-- Opening Marker --
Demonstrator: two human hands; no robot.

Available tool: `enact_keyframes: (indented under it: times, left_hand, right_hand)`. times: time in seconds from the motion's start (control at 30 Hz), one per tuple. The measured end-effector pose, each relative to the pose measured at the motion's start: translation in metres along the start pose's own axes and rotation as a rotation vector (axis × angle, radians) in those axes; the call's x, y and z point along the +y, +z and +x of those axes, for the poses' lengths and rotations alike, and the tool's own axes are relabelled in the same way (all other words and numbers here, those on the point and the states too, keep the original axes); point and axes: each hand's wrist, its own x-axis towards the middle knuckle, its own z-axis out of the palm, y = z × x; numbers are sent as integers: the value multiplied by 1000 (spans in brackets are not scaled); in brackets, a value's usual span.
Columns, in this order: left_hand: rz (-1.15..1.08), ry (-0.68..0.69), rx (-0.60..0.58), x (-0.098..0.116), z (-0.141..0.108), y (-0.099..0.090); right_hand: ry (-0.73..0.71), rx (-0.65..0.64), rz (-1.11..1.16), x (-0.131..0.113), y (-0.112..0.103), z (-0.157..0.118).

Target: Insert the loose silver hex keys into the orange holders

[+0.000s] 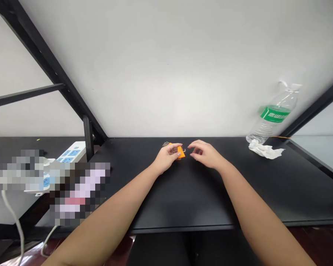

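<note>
My left hand (169, 156) is closed around an orange holder (180, 151) with several thin metal rods. It looks like a hex key set. The rods stick out past the fingers toward the upper left, and a small bent end shows on the right side of the holder. The fingers hide part of the set. My right hand (205, 153) hovers just right of the holder, apart from it. Its fingers are curved, thumb and forefinger are spread, and nothing shows between them. Both hands are over the black tabletop (183, 199).
A clear plastic bottle (274, 114) with a green label stands at the back right against the wall, a crumpled white tissue (266, 150) before it. A white power strip (74, 150), cables and blurred items lie left. Black frame bars (87, 135) rise beside the table.
</note>
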Motion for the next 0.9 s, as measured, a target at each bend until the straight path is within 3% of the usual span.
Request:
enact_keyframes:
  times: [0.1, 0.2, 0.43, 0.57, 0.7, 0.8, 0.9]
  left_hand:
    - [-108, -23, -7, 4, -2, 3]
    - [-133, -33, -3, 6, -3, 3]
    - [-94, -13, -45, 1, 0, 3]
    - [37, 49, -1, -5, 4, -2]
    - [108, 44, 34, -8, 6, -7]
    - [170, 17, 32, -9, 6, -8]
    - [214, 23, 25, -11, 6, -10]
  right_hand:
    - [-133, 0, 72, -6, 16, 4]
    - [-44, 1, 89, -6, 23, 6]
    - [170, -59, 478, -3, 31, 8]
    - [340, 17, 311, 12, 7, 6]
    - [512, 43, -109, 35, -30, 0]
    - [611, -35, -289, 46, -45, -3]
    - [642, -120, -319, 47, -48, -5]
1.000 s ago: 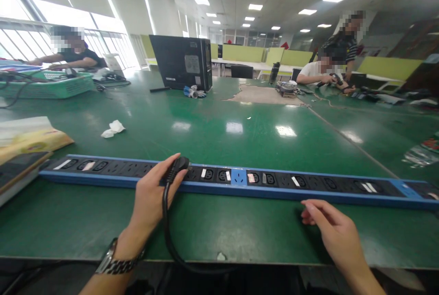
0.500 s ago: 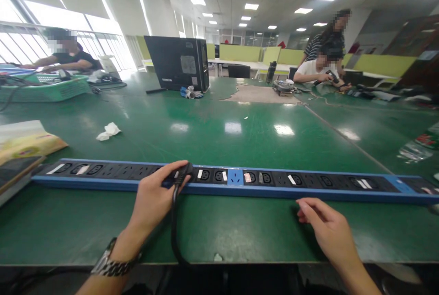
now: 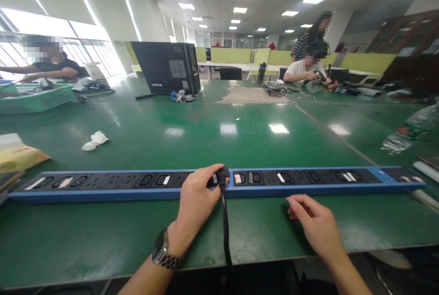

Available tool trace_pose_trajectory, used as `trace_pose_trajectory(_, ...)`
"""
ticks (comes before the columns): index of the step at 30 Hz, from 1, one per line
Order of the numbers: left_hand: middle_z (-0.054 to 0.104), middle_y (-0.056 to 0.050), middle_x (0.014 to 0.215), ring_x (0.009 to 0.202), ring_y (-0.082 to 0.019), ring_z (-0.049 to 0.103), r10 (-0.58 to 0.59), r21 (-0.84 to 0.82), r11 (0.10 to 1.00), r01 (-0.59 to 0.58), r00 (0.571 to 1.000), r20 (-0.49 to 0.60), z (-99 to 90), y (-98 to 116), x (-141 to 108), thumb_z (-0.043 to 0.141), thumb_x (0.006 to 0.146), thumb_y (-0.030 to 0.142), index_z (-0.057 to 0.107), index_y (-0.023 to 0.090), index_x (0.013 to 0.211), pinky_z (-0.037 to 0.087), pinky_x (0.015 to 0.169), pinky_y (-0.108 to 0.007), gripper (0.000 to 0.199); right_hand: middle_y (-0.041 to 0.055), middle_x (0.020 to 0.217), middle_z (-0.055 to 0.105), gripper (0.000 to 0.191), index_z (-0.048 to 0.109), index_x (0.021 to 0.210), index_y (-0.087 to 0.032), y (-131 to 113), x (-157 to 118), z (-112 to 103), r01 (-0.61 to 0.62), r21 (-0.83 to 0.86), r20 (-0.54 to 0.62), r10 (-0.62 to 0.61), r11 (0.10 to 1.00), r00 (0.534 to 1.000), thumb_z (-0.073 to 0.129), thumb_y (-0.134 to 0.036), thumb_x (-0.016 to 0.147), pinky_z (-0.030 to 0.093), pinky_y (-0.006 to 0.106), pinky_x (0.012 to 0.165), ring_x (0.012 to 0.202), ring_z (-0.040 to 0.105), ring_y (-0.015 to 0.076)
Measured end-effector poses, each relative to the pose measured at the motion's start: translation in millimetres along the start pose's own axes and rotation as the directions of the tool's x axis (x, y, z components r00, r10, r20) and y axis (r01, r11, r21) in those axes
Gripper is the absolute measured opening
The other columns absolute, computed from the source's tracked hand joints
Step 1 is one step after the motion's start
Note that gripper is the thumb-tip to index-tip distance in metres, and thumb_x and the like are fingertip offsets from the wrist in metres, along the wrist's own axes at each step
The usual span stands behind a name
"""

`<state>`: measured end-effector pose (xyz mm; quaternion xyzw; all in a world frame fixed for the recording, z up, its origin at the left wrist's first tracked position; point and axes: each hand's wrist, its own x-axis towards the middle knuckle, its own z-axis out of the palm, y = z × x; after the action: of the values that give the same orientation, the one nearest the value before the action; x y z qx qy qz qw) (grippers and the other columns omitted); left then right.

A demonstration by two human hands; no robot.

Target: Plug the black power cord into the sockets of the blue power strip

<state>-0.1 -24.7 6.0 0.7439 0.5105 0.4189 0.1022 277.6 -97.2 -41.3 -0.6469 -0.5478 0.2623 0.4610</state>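
A long blue power strip with a row of black sockets lies across the table in front of me. My left hand, with a watch on its wrist, pinches a black power plug at the strip, left of its middle marker tag. The plug and my fingers cover the blue socket there; whether the prongs are inserted is hidden. From the plug a black cord hangs over the table's front edge. Just in front of the strip, my right hand is loosely curled, thumb against the forefinger, with nothing visible in it.
On the green table stand a black computer case and gloves. Crumpled tissue lies left, a plastic bottle right. A green basket is at far left. Several people are across the table.
My left hand has moved right along the strip with the plug, from a black socket area to the blue socket. The right hand stays nearly in place; the view has shifted slightly.
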Motion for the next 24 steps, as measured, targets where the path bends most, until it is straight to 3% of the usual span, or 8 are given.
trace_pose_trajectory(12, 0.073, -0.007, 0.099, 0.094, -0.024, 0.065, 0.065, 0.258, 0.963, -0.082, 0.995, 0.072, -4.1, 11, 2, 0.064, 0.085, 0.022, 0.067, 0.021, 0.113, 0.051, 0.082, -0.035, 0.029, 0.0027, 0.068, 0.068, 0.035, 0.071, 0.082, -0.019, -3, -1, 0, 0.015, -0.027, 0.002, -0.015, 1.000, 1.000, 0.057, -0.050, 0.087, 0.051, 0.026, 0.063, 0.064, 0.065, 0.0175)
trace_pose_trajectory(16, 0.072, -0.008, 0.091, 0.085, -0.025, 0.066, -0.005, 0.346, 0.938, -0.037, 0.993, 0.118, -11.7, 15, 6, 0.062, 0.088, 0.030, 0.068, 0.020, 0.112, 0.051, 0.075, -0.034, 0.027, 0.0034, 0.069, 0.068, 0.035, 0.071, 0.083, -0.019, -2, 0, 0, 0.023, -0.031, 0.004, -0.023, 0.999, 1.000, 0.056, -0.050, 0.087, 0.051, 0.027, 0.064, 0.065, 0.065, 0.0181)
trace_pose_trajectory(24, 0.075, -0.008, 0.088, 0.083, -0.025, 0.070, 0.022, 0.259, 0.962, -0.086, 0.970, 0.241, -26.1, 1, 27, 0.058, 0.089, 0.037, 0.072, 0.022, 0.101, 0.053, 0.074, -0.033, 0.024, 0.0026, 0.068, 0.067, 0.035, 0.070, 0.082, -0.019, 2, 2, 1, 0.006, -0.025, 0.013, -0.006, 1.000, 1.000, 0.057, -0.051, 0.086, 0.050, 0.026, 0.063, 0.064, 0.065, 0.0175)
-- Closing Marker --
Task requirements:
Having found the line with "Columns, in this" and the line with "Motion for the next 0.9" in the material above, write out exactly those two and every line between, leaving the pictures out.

Your solution:
Columns, in this order: left_hand: rz (-1.15..1.08), ry (-0.68..0.69), rx (-0.60..0.58), x (-0.098..0.116), z (-0.141..0.108), y (-0.099..0.090); right_hand: ry (-0.73..0.71), rx (-0.65..0.64), rz (-1.11..1.16), x (-0.131..0.113), y (-0.112..0.103), z (-0.157..0.118).

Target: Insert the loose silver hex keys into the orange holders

[+0.000s] 

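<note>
My left hand (169, 156) is closed around an orange holder (180, 151) with several thin metal rods. It looks like a hex key set. The rods stick out past the fingers toward the upper left, and a small bent end shows on the right side of the holder. The fingers hide part of the set. My right hand (205, 153) hovers just right of the holder, apart from it. Its fingers are curved, thumb and forefinger are spread, and nothing shows between them. Both hands are over the black tabletop (183, 199).
A clear plastic bottle (274, 114) with a green label stands at the back right against the wall, a crumpled white tissue (266, 150) before it. A white power strip (74, 150), cables and blurred items lie left. Black frame bars (87, 135) rise beside the table.
</note>
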Motion for the next 0.9 s, as measured, a target at each bend until the straight path is within 3% of the usual span.

The output is finished and nothing more is needed.